ACTIVITY – Of the entries that follow, how many lines hold the word "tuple"? Reply with the number only.

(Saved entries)

+ + + + + + +

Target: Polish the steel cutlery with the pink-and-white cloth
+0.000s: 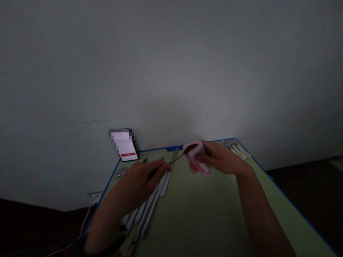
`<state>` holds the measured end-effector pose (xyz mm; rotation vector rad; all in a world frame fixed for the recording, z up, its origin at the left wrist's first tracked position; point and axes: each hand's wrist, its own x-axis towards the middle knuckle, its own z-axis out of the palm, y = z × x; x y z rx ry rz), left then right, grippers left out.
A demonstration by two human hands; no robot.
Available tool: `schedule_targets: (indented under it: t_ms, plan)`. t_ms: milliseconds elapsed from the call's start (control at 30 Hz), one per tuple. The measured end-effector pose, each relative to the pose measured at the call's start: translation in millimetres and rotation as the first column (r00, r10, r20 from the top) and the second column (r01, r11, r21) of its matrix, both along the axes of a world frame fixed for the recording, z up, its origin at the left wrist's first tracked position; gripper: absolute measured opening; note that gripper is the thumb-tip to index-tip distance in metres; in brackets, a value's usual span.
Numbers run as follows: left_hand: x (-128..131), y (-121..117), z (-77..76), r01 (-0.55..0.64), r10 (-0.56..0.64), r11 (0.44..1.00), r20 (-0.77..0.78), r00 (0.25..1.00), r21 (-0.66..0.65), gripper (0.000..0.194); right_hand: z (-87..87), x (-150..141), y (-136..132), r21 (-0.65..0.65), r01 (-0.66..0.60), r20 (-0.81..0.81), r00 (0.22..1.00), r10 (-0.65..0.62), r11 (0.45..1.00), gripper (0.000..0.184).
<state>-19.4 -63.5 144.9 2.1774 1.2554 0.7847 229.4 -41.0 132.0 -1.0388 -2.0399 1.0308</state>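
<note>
Item: one spoon (185, 151), dark in this dim light, held above the table (200, 217) between two bare hands. Left hand (144, 178): grasping the handle, thumb against fingers, probably to steady it from the far end. Right hand (218, 157): pinching a pink-and-white cloth (197, 166), folded about the bowl, perhaps so that the bowl rests in fabric and not against skin.

Orientation: long axis slanting across the person's front, handle end near and to the left, bowl pointing right and away, toward the wall (171, 71). Exact tilt: cannot be told from here.

Also present: long metal cutlery (152, 212) at left, roughly side by side and partly hidden by the left arm; pale-handled cutlery (238, 151) grouped at the far right corner, seemingly keeping the two lots apart; a lit phone (127, 146) at the far left corner.
</note>
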Motion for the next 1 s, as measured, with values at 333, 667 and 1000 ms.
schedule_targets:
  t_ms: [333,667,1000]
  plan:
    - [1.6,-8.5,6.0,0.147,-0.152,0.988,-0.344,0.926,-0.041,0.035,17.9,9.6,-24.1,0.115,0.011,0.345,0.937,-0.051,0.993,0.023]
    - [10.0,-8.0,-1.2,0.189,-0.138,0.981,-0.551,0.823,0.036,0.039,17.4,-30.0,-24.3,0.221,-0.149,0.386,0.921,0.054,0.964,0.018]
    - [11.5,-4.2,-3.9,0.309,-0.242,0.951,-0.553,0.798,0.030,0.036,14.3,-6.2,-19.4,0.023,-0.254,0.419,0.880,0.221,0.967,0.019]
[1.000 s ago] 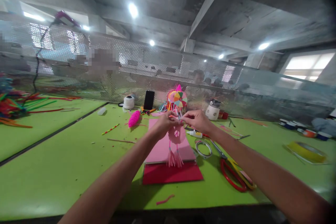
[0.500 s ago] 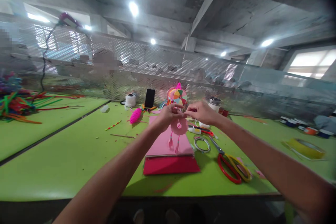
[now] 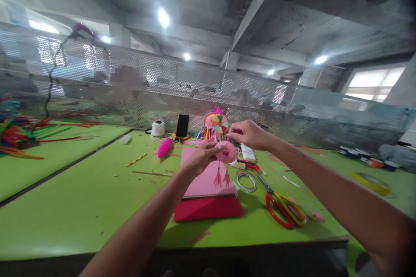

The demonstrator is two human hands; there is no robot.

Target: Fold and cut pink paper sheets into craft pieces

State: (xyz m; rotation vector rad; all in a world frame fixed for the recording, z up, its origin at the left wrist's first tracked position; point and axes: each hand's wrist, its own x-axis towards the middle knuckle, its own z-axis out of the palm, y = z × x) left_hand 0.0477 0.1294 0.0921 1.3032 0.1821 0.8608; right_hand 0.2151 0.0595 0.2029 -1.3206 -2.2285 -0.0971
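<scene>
A round pink pleated paper rosette, with two pink tassels hanging below it, is held up over a stack of pink sheets. My left hand is closed on the rosette's left edge, its fingertips pinched there. Just above the rosette, my right hand is closed in a pinch on what looks like a thin pink cord rising from its top. Behind the hands stands a colourful paper wheel with hanging strips, partly hidden.
Red-and-yellow-handled scissors, a tape roll and a glue bottle lie to the right. Left are a bright pink yarn bundle, a phone and a thread spool. A perforated screen runs behind.
My left hand has moved down from the top of the rosette to its left edge. The rosette now faces me more fully. My right hand stays above it, apart from the left.
</scene>
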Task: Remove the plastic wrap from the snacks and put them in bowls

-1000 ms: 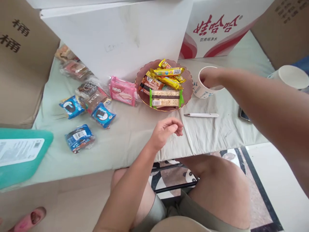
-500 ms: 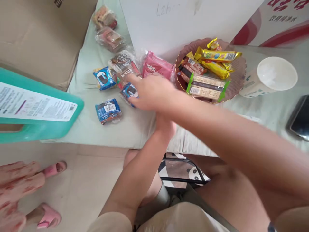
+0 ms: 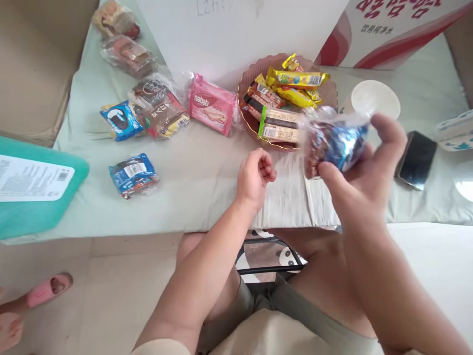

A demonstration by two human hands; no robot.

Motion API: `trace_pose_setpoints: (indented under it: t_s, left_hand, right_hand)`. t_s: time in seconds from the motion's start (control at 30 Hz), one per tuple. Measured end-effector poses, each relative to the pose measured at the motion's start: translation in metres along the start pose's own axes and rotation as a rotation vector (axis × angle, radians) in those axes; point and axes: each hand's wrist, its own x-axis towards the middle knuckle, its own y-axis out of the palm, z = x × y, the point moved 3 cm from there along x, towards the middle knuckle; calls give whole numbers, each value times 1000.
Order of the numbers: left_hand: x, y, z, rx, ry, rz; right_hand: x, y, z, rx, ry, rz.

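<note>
My right hand [image 3: 364, 172] grips a blurred blue-and-brown snack packet [image 3: 334, 143] in clear wrap, thumb in front and fingers behind. It is held up before the right edge of the scalloped pink glass plate [image 3: 247, 125]. My left hand [image 3: 255, 177] rests on the cloth in front of the plate, fingers curled in and nothing in them. On the plate lie yellow snack bars [image 3: 295, 79], brown wrapped bars [image 3: 263, 96] and a green-ended bar [image 3: 279, 125]. A pink nabati wafer pack [image 3: 212, 104] lies left of it.
Further left are a brown snack packet [image 3: 162, 113], two blue packets [image 3: 121, 119] and wrapped bread [image 3: 127, 54]. A teal container [image 3: 48, 212] stands at left. White boxes [image 3: 236, 34] back the table; a paper cup [image 3: 377, 98] and phone [image 3: 417, 160] are at right.
My right hand has moved from the snack packets at left across to the right, carrying a blue packet. My left hand, formerly mostly hidden beneath it, now shows. The view has shifted right.
</note>
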Motion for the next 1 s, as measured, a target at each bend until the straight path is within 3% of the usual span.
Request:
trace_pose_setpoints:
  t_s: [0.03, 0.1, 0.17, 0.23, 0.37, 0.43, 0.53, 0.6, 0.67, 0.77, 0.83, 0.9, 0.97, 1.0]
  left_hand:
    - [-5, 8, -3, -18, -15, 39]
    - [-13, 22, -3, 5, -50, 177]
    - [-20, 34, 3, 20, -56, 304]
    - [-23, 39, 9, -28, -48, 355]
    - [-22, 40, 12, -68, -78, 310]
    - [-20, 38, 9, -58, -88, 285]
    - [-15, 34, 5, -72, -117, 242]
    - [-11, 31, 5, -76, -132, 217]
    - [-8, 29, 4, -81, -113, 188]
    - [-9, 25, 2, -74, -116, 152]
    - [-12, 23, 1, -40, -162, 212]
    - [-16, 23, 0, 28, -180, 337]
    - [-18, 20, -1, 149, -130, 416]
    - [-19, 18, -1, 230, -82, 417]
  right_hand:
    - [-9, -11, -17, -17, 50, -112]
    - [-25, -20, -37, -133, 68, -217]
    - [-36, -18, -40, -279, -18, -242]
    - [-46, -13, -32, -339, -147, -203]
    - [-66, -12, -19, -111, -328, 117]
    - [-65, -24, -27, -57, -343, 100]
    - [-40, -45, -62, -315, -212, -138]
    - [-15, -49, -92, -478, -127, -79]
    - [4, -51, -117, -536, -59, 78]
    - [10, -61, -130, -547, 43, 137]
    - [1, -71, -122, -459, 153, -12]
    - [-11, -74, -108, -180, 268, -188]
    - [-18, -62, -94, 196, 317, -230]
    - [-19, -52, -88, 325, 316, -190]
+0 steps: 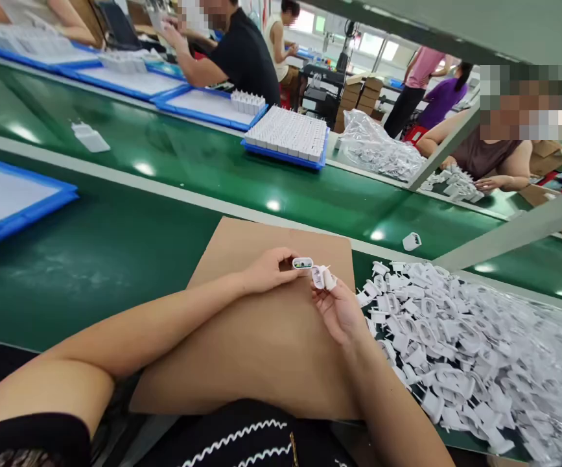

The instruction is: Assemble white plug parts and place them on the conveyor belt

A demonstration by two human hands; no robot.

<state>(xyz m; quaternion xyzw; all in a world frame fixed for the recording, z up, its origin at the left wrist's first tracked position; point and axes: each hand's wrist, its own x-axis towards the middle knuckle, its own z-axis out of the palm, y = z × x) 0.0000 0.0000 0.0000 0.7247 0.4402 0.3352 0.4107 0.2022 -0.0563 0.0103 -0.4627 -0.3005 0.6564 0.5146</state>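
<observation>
In my left hand (273, 269) is a white oval charger housing (303, 263). Its open end faces me, and small greenish parts show inside. My right hand (339, 311) is closed around white plastic plug end pieces (323, 277), apparently two together, with a thin pin sticking up. These pieces are right beside the housing's open end; whether they touch it I cannot tell. Both hands are above a brown cardboard sheet (261, 350). To the right of my right hand spreads a large heap of similar white plug pieces (436, 337), partly in clear plastic.
A green conveyor belt (203, 175) runs across ahead, carrying a white charger (90, 137) and a white housing (411, 242). A blue-rimmed tray (23, 201) lies left. Beyond the belt are a full tray of chargers (288, 133) and several people. A metal strut (514, 227) slants at right.
</observation>
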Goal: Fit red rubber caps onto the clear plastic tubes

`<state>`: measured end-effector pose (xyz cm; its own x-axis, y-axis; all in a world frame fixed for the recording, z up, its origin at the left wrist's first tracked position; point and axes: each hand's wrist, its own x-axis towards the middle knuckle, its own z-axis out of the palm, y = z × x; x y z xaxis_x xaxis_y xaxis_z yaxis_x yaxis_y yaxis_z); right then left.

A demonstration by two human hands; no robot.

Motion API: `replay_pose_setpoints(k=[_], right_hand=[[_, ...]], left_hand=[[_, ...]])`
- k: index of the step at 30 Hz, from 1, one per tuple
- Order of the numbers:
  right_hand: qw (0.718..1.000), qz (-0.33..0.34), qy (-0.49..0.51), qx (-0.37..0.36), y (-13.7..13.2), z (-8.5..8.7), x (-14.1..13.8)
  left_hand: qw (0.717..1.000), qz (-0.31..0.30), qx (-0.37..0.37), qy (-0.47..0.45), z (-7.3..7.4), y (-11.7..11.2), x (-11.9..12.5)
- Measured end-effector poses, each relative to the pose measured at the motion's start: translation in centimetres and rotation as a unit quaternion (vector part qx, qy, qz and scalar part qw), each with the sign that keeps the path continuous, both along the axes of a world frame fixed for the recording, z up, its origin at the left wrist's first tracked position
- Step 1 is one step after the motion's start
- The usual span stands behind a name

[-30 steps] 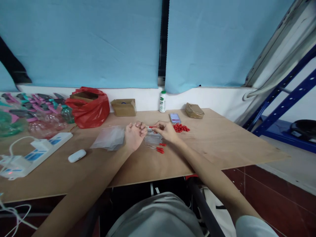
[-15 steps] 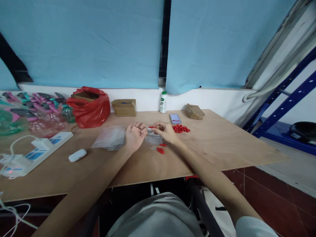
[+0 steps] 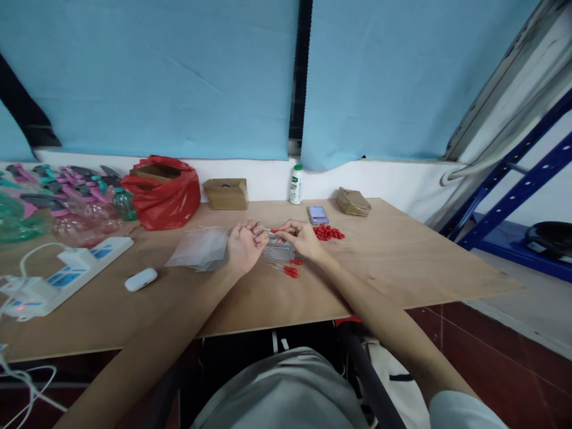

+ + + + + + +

ANSWER TO THIS PROBLEM – 3